Revisit Your Assumptions

College attendance and university degrees have long been defended on the basis of higher earnings prospects. But what was a great deal in the 1950s and 1960s, and still made some degree of sense in the 1970s, 1980s, and 1990s. But for the average college student in the United States, a university degree can no longer be justified on economic grounds.

When it comes to wages, fortunes flipped last year for college and high-school graduates.

In 2022, median annual pay was $52,000 for Americans with a bachelor’s degree, according to data released by the New York Federal Reserve Friday. That’s a 7.4% decline in inflation-adjusted terms — the steepest plunge since 2004, erasing nearly all of the pandemic-era gains. It was sharpest for those earning the most.

Meanwhile, wages accelerated 6% in real terms to $34,320 for those with only a high-school diploma — the biggest gain in more than two decades.

While secondary-degree holders are still paid more, those who didn’t attend college are catching up. Americans with only a high school diploma made 93% of what recent graduates with a bachelor’s degree in the bottom quarter of wages made.
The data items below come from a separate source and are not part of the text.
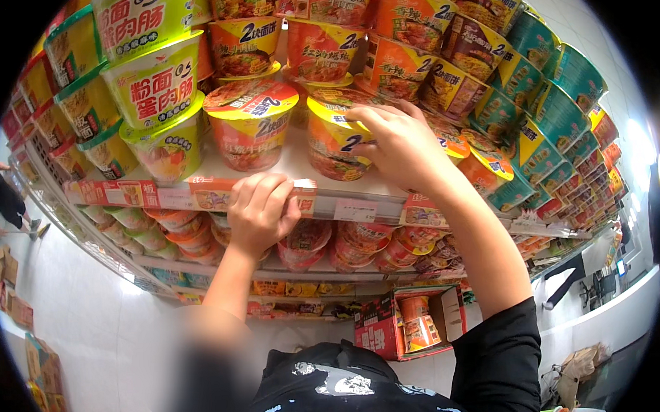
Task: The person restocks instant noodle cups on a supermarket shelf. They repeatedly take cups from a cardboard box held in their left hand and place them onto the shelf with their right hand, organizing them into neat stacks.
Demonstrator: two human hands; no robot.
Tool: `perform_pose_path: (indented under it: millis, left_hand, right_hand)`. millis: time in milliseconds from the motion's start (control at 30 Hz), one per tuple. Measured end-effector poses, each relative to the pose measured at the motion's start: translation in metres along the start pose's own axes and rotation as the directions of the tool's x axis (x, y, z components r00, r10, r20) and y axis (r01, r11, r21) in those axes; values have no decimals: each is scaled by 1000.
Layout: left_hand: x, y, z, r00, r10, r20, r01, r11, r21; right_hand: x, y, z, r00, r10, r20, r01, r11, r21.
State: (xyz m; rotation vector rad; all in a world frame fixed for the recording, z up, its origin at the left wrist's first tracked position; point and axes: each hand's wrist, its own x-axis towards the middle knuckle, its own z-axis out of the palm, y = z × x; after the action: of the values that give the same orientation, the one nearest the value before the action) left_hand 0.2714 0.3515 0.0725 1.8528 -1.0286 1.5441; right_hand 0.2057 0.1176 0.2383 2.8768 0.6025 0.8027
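My right hand [404, 142] is at the right side of a yellow-and-orange instant noodle cup [331, 149] near the front of the shelf. Its index finger reaches over the lid's rim and the thumb lies against the side, gripping the cup; the other fingertips are partly hidden. To the left, my left hand [261, 212] is closed over the shelf's front edge [311, 196], fingers curled at the label strip. Just behind that hand stands a red-and-yellow noodle cup [249, 129], upright and untouched.
Green-and-white cups [158, 81] are stacked at the left, teal cups [566, 89] at the right, and orange cups [411, 18] behind. Below, a lower shelf holds more cups [306, 243]. An opened red carton [374, 324] with cups inside stands near my body.
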Motion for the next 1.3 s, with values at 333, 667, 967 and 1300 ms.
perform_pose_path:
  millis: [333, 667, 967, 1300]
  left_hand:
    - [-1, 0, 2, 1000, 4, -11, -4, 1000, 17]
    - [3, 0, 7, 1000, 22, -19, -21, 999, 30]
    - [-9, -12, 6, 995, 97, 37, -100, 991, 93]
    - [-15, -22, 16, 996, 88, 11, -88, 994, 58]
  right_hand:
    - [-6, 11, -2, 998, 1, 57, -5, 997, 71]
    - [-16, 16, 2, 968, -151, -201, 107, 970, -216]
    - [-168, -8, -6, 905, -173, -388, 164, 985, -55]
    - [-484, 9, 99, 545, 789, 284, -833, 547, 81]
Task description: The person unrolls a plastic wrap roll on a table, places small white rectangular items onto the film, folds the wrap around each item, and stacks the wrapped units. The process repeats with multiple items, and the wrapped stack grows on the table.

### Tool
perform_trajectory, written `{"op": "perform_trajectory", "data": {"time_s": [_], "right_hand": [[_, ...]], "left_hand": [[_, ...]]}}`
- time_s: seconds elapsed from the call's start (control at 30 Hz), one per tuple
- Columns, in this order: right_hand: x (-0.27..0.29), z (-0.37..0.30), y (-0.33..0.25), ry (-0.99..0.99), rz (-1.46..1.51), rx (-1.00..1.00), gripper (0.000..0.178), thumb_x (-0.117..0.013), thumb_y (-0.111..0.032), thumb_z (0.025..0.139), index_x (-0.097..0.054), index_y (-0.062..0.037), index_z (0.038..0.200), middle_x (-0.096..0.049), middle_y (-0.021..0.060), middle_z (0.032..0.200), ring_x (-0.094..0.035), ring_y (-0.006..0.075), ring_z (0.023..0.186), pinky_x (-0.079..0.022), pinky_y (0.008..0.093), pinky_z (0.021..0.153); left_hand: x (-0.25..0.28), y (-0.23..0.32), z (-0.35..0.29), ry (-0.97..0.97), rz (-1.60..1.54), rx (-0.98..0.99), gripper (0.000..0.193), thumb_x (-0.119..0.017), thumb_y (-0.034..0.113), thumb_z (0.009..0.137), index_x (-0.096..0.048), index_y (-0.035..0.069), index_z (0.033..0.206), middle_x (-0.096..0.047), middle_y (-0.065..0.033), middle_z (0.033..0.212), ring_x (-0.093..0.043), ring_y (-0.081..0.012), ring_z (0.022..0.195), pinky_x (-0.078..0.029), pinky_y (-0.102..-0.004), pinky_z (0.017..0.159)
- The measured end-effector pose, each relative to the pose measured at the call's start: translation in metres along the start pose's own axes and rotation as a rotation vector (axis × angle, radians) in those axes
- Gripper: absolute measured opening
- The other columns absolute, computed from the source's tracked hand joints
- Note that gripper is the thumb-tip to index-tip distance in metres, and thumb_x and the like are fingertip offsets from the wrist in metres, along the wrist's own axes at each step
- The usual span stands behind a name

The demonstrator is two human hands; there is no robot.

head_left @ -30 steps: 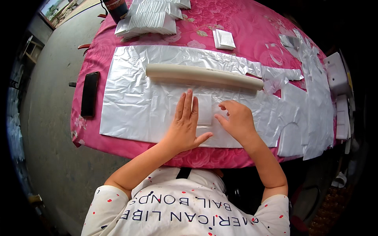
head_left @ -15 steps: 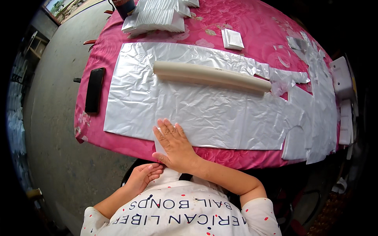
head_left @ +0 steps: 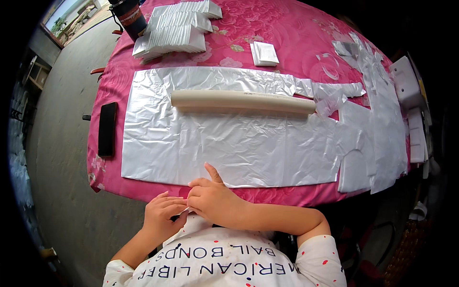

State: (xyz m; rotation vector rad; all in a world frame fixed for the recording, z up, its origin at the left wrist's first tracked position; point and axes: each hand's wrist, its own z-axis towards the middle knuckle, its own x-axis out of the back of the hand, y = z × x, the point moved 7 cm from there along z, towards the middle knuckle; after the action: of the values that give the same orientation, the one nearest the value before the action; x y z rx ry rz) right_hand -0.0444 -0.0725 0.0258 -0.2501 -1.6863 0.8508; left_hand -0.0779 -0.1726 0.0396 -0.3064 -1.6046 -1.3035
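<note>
A wide sheet of silvery-white plastic film (head_left: 239, 162) lies creased along the near part of the table. Resting across it is a long beige tube (head_left: 239, 102). Just off the table's near edge, my two hands meet at the fingertips. My left hand (head_left: 165, 216) has its fingers together, with the thumb below them. Fingers curled and thumb raised, my right hand (head_left: 217, 202) reaches over from the right. A sliver of a small white plastic piece (head_left: 188, 209) shows where the fingertips pinch; most of it is hidden.
Several rows of folded white packets (head_left: 174, 38) stand at the far left beside a dark tumbler (head_left: 131, 20). A smaller packet stack (head_left: 264, 54) sits at the back. A black phone-like slab (head_left: 107, 129) lies left. Loose film pieces (head_left: 382, 138) and white boxes (head_left: 406, 81) are right.
My right hand has lifted off the film's near edge and drawn back to my left hand. The white piece it pressed there is now at the fingertips. The view has shifted slightly.
</note>
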Motion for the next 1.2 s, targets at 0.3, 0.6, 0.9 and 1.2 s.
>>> {"op": "perform_trajectory", "data": {"time_s": [0.3, 0.6, 0.9, 1.2], "right_hand": [[0.170, -0.026, 0.209, 1.011, 0.852, -0.325, 0.022, -0.064, -0.019, 0.085, -0.064, 0.0012, 0.094, -0.064, 0.0034, 0.087, -0.055, 0.0078, 0.078, -0.044, 0.0232, 0.073], [0.236, -0.045, 0.330, 1.080, -0.268, -0.895, 0.041, -0.062, -0.036, 0.080, -0.063, -0.0058, 0.108, -0.061, 0.0168, 0.105, -0.055, 0.0330, 0.100, -0.042, 0.0405, 0.086], [0.151, -0.098, 0.174, 0.693, -0.468, -0.512, 0.049, -0.069, -0.033, 0.074, -0.060, -0.0027, 0.111, -0.060, 0.0102, 0.103, -0.051, 0.0287, 0.100, -0.039, 0.0414, 0.088], [0.070, -0.147, 0.092, 0.572, -0.097, -0.432, 0.038, -0.058, -0.025, 0.083, -0.059, 0.0012, 0.111, -0.056, 0.0172, 0.112, -0.051, 0.0313, 0.100, -0.039, 0.0411, 0.088]], "left_hand": [[0.014, -0.007, 0.015, 0.088, -0.140, 0.129, 0.042, -0.075, 0.008, 0.064, -0.061, 0.004, 0.104, -0.057, -0.0130, 0.118, -0.057, -0.0306, 0.103, -0.047, -0.0364, 0.085], [-0.004, 0.004, 0.021, 0.044, -0.087, 0.011, 0.035, -0.070, 0.011, 0.069, -0.061, 0.005, 0.102, -0.057, -0.0127, 0.118, -0.057, -0.0282, 0.101, -0.042, -0.0455, 0.093], [-0.012, 0.005, 0.036, 0.025, -0.030, -0.084, 0.036, -0.071, 0.013, 0.071, -0.060, 0.005, 0.104, -0.055, -0.0128, 0.119, -0.056, -0.0288, 0.102, -0.042, -0.0437, 0.094], [-0.066, 0.050, 0.129, -0.026, -0.076, -0.322, 0.065, -0.067, 0.028, 0.076, -0.040, 0.006, 0.131, -0.028, -0.0233, 0.139, -0.030, -0.0413, 0.127, -0.031, -0.0465, 0.103]]}}
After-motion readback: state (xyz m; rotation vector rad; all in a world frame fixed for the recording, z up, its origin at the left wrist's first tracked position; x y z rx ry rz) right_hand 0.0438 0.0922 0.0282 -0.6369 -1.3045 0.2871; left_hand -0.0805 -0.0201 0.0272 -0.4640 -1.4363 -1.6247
While average degree-holder wages are still higher, the wage comparisons are meaningless when they fail to take into account a) the cost of college debt and debt service as well as b) the opportunity cost of not working for five years.

The cost of college debt service is the real killer. According to the Federal Reserve Bank of New York, only “37% of all borrowers saw their student loan balance shrink” as a result of making their payments in 2022.

So with an average student loan debt of $39,351, plus an estimated average $7,870 in lifetime debt service costs, plus an average $205,920 in lost wages, the college student pursuing a university degree in 2023 is $253,141 in the hole versus the high-school diploma holder from the start of his professional career.

Which means, if he is one of the fortunate 59 percent that manages to finish his degree in six years, it will take him 14 years just to reach economic parity with the less-educated members of his high school graduating class, just in time for their 20th high school reunion. And that is the positive outcome; don’t forget there is a forty-percent chance that all of that time and expense will be wasted by a failure to obtain a degree.

The fact is that college in the United States only made sense as a means of elevating members of the lower and working classes for a few decades. Now, it has become something more akin to what it historically was, which is a means of establishing class norms for the administers of empire. This is not to say that no young American should waste his time and money on university, only that he should sit down with his parents, and if necessary, a trusted friend who understands mathematics and statistics, and seriously consider the question of whether going to college is likely to prove advantageous to him or not.

Because it can no longer be reasonably assumed that, on average, it is.